One of my mentors, when I was a kid, was Dalton Trumbo, a screenwriter and novelist. His novel Johnny Got His Gun, published almost 70 years ago, is still read and revered as perhaps the greatest American anti-war novel.
Trumbo worked for ten years on the night shift of a Los Angeles bakery in the 1920s and 30s. In that time he wrote six novels and over 80 short stories. None of them sold. Finally he sold a short story. Then another. He wrote Johnny in six weeks while also working as a screenwriter.
He couldn't have written it as a teenager, or as a first novel. He needed to write a lot of fiction, novels and short stories, just to teach himself the craft.
So I'm delighted that you're writing a novel, or that you've finished one. By all means try to find a publisher, but don't give up just because the first one turns you down.

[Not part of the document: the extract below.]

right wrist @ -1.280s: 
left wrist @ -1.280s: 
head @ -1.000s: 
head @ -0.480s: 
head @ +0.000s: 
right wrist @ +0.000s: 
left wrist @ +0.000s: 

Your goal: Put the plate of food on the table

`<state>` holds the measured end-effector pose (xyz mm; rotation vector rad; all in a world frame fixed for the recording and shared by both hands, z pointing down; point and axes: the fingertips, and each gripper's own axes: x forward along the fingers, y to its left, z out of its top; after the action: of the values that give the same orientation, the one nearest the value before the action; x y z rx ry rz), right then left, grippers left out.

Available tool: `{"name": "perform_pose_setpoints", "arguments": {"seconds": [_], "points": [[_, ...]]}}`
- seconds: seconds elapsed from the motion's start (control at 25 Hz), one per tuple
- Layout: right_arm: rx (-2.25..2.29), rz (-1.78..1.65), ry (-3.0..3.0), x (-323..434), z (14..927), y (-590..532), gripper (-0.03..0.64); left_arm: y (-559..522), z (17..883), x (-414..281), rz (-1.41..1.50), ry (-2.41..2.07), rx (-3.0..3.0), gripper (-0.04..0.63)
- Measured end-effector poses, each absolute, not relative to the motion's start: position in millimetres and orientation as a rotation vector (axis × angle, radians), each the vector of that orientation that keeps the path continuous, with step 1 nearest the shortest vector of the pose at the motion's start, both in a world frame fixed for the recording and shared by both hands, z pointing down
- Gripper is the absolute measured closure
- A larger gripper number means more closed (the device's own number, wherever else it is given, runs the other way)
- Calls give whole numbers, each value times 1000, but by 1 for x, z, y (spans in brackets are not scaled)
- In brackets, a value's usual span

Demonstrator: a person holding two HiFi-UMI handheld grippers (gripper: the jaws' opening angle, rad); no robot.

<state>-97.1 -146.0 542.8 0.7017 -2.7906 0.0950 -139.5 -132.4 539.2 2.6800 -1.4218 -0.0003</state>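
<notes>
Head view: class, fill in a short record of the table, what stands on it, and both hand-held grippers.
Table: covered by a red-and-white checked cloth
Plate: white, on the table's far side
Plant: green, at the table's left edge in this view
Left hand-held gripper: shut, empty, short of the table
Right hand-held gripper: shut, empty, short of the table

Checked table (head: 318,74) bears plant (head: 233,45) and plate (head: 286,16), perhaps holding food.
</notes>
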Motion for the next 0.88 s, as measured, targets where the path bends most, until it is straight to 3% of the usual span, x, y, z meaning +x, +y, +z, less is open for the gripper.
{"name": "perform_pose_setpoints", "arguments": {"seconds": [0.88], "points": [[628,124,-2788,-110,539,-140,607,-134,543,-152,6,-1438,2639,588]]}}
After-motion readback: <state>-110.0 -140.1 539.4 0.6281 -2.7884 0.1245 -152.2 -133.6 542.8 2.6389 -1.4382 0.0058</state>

If you want to succeed in this business, Trumbo told me, you need just two things: ego and energy. You need to think that the ideas in your head are so important that the rest of the world ought to know about them. And you need the energy to write and market them, which may take years.
If you're in your teens and already writing novel-length fiction, chances are you have both ego and energy. So keep at it. Write what matters to you, and eventually some publisher will realize that it will matter to a lot of readers as well.